Una pillola per cancellare le esperienze negative, lasciando intatti i bei ricordi. È quello che da anni stanno studiando gli scienziati per “curare” le persone traumatizzate da qualche evento drammatico.
Un farmaco capace di cancellare i brutti ricordi potrebbe aiutare le vittime di eventi traumatici a vivere meglio. Ma non tutti sono d’accordo… |
Mandare giù una pillola e dimenticare in pochi istanti un’esperienza traumatica, un brutto ricordo o una persona che ci ha fatto soffrire: una promessa di felicità per molti, ma anche un’arma potenzialmente pericolosa, capace di fare grossi danni.
Un gruppo di ricercatori del Centro per le Scienze Neurologiche di New York ha recentemente messo a punto un farmaco capace di eliminare in modo selettivo alcuni ricordi dalla memoria dei ratti, lasciando integri gli altri.
Il magazzino degli incubi
Joseph LeDoux e i suoi collaboratori sono riusciti a intervenire sul meccanismo che, regolando il trasferimento dei ricordi dalla memoria a breve termine a quella a lungo termine, dà vita ai ricordi permanenti.
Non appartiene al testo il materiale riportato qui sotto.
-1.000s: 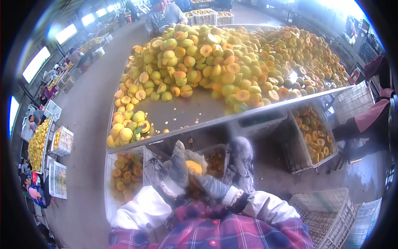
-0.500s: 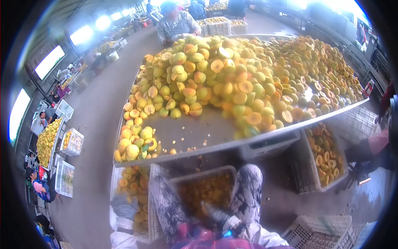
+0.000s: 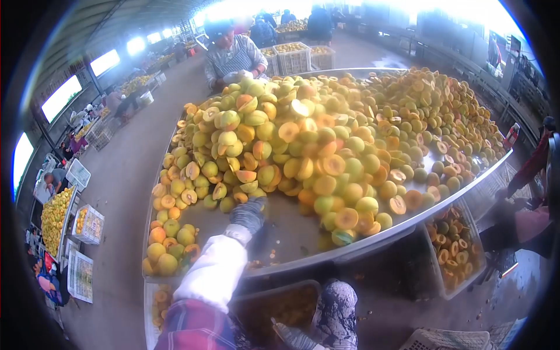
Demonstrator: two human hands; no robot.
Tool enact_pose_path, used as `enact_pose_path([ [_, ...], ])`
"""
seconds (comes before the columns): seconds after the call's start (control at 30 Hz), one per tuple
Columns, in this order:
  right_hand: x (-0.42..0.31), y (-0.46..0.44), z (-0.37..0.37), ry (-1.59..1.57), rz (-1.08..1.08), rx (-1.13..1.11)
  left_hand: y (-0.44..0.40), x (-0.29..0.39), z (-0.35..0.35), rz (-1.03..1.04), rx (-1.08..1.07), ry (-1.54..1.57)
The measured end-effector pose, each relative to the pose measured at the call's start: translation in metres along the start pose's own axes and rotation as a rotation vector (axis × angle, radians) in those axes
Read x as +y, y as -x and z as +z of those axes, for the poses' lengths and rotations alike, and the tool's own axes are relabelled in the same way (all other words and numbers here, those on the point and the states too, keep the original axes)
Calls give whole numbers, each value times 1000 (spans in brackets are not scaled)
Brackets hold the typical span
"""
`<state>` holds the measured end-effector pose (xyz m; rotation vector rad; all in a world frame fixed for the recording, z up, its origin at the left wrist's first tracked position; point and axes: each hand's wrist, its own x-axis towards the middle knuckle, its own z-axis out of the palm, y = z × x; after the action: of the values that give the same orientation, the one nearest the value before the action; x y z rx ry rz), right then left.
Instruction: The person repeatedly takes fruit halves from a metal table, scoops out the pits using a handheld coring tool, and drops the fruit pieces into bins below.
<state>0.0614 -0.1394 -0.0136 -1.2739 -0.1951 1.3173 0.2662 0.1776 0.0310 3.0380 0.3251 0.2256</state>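
Note:
Halved yellow peaches (image 3: pixel 280 157) are heaped on a metal-edged table (image 3: pixel 286 219) in front of me. My left hand (image 3: pixel 248 214), in a grey glove, reaches over the table to the near edge of the heap. Its fingers stretch toward the peach halves, and their tips are partly hidden. Low by my knee is my right hand (image 3: pixel 294 337), also gloved. Its fingers are closed around something small with a narrow tip, too blurred to name. Beneath the table edge, between my legs, sits a crate (image 3: pixel 315 287) with fruit in shadow.
Another crate of peach halves (image 3: pixel 455 248) stands under the table at right. A crate (image 3: pixel 149 309) is at lower left, partly behind my sleeve. Across the table a person (image 3: pixel 233 55) works at the heap. Someone else (image 3: pixel 531 175) is at the right edge.
My left hand has come up from the crate at lower left and reached forward onto the table. My right hand has moved lower in view. The view has shifted somewhat.

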Motion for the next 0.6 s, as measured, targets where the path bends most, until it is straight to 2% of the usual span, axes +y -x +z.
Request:
enact_pose_path([
  [0.03,-1,-1,-1,8,-17,20,-4,-62,85,60,232,678],
  [0.1,0,-1,-1,9,-24,30,60,-8,-34,-170,-48,1153],
  [0.13,-5,-7,-5,-61,-200,112,92,23,-99,-333,-150,1353],
  [0.2,-40,-20,-11,-196,-554,267,155,38,-124,-253,-272,1888],
  [0.23,-122,24,25,-107,-658,280,187,47,-122,-264,-300,1977],
  [0.27,-109,10,37,-99,-658,274,215,57,-113,-339,-270,1996],
  [0.33,-74,-30,46,120,-471,562,250,79,-85,-503,-110,1974],
  [0.37,-80,-20,52,130,-463,559,259,93,-73,-564,17,1939],
  [0.43,-109,2,56,227,-762,146,265,114,-61,-649,283,1841],
  [0.47,-107,3,53,174,-692,70,268,123,-58,-685,414,1763],
  [0.53,-99,16,48,-225,-609,-104,275,132,-52,-742,609,1595],
  [0.6,-78,16,42,193,-647,306,284,122,-48,-783,660,1542],
])
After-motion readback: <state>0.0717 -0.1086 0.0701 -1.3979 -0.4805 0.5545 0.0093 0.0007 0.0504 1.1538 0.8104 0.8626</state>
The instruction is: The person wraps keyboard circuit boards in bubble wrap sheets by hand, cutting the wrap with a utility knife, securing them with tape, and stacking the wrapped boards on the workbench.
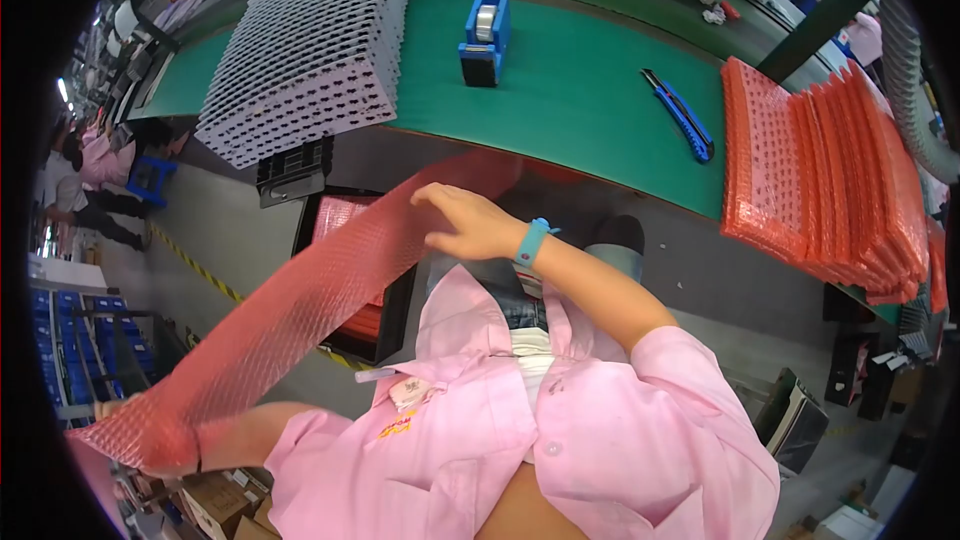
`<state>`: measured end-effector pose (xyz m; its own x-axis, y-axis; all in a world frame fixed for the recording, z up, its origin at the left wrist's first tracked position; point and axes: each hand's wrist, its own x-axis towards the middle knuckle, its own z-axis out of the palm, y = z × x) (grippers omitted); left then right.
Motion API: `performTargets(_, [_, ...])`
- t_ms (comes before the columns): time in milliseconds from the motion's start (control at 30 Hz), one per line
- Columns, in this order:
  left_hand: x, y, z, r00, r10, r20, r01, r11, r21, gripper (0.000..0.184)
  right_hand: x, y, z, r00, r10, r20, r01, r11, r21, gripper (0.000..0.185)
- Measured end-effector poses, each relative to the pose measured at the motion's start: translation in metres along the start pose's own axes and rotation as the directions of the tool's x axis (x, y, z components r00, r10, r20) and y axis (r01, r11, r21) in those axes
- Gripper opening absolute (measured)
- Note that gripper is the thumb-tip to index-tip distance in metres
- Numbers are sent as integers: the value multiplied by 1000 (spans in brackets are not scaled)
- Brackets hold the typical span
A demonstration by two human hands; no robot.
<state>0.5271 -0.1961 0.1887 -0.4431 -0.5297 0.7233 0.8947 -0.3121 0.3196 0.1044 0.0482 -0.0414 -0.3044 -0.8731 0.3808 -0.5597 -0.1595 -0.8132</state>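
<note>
A long translucent red bubble-wrap sheet (290, 315) stretches diagonally from the lower left to the table's front edge, its upper end smeared by motion. My left hand (150, 435) grips its lower-left end, and the film partly covers the fingers. Beside the upper part of the sheet is my right hand (465, 223), with a teal wristband; its thumb and fingers are apart and nothing shows between them. Under the sheet, a black crate (393, 315) holds red bubble-wrap pieces.
On the green table (560, 60) are a grey perforated stack (310, 45), a blue tape dispenser (484, 40), a blue cutter (682, 118) and piled red bubble-wrap bags (825, 180). Other people (75, 180) stand at far left. Cardboard boxes (215, 505) lie lower left.
</note>
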Motion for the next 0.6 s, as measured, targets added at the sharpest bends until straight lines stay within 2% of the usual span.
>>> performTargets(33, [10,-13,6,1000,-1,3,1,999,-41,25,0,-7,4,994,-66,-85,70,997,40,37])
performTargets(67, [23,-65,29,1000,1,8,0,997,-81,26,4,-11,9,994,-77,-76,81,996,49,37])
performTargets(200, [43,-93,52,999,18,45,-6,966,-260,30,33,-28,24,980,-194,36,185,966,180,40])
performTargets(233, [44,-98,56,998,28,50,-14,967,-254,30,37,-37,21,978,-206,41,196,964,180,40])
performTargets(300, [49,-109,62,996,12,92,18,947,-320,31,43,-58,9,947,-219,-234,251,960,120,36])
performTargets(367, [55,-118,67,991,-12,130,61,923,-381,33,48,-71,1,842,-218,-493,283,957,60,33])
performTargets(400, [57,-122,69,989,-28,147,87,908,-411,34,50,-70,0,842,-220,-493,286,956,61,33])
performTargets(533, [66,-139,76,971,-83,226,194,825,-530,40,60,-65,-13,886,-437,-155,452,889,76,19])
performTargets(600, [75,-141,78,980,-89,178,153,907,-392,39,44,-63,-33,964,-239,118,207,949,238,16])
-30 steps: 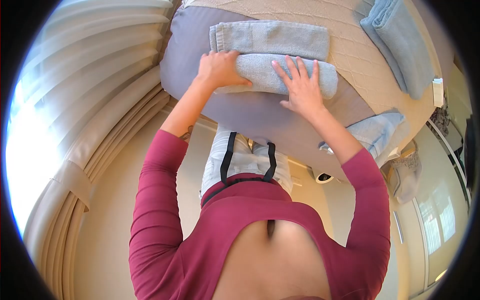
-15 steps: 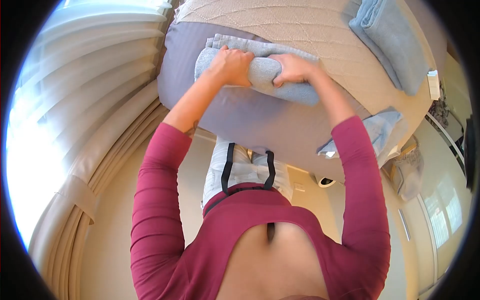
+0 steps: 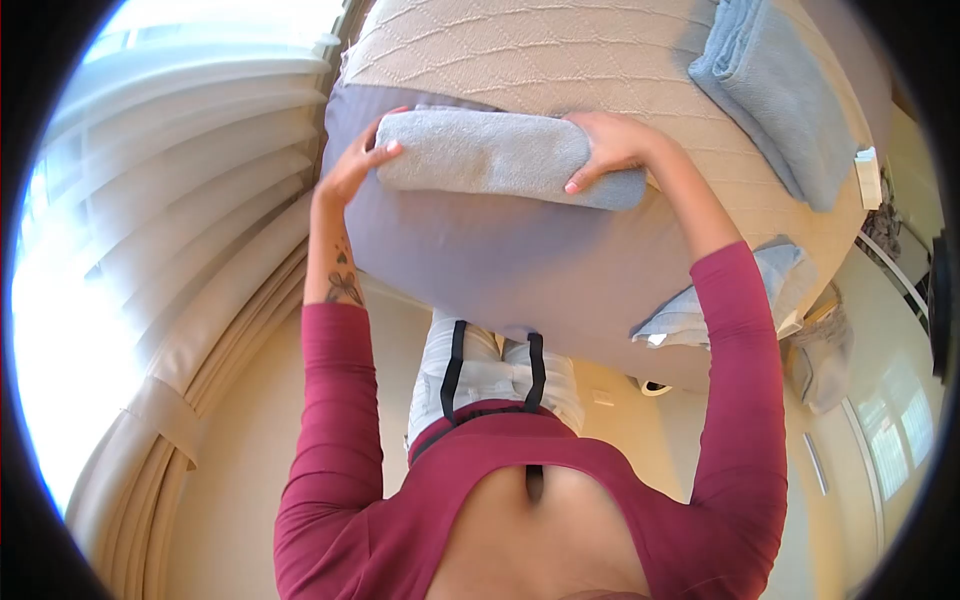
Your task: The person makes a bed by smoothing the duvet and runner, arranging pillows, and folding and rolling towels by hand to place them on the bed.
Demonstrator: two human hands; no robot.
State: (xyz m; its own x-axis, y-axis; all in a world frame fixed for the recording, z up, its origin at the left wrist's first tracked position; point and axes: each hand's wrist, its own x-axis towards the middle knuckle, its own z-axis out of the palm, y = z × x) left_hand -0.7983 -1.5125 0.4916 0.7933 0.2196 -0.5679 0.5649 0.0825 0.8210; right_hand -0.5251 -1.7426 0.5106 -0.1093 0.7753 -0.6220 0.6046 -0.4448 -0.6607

Questo processo, noto come riconsolidamento, può essere alterato o interrotto con opportuni farmaci, evitando in modo selettivo la formazione di alcuni specifici ricordi, senza modificare gli altri.
Ratti impauriti
I ricercatori hanno indotto alcuni ratti ad avere paura di due differenti suoni facendoglieli sentire mentre veniva loro inflitta una scarica elettrica. Hanno poi somministrato a metà degli animali l’U0126, un composto chimico noto per provocare amnesie, mentre facevano sentire ai topolini di nuovo i suoni, nel tentativo di far riaffiorare il ricordo spiacevole.
E la paura se ne va
Il giorno dopo, sono stati fatti ascoltare gli stessi rumori ai topolini, ma quelli trattati con l’U0126 sembravano non avere più “memoria” di quella paura, mentre gli altri associavano il rumore allo sgradevole ricordo della scossa elettrica.
Secondo i ricercatori, il timore del suono (e quindi dell’esperienza negativa) non si è consolidato nella memoria permanente dei ratti “curati” con l’U0126.
Questione di neuroni
Secondo LeDoux in questo processo gioca un ruolo fondamentale l’amigdala: è una zona del cervello in cui, durante la formazione di un ricordo spiacevole, si può notare un consistente incremento delle comunicazioni tra i neuroni. Nei ratti trattati con il farmaco il numero di queste connessioni neuronali era molto ridotto: questo indica una vera e propria cancellazione della memoria dolorosa.
Salvataggi automatici
La ricerca del team americano non è comunque la prima nel suo genere: già nel 2004 un gruppo di scienziati di Cambridge aveva ipotizzato di poter alterare il processo di riconsolidamento dei ricordi per intervenire alla radice su problemi come le dipendenze da droga e alcol, le fobie ricorrenti e le sindromi da stress. Secondo i ricercatori britannici la memoria subisce un riconsolidamento ogni volta che vengono fatte affiorare i ricordi, come in un file che viene aperto e poi salvato. Grazie a opportuni farmaci dovrebbe essere possibile interrompere questo processo, impedendo il “salvataggio del file” e cancellando così il ricordo spiacevole.
Sicuri che sia sicuro?
È evidente come questo tipo di ricerca apra il dibattito su numerosi problemi etici: se la parte più psicologica dell’essere umano è anche il frutto delle esperienze, la cancellazione selettiva dei ricordi spiacevoli non rischia forse di trasformarci in automi sorridenti, incapaci di apprendere dagli avvenimenti negativi e quindi di migliorare? Quanto potrebbe sopravvivere l’uomo senza la difesa offerta dalle paure? Contro questo tipo di studi si è apertamente schierato anche il Comitato di Bioetica della Casa Bianca, secondo il quale modificare il contenuto della nostra memoria equivale a modificare la nostra personalità.
I fautori del “lifting” chimico, capaci di farci vivere, almeno in teoria, più felici e meno stressati sono comunque numerosi. Roger Pitman, psichiatra di Harvard, sostiene che la cancellazione della memoria sia addirittura doverosa in tutti quei casi come gli attentati terroristici, gli stupri e gli incidenti, che rischiano di condizionare per tutta la vita l’emotività e la serenità di chi li subisce.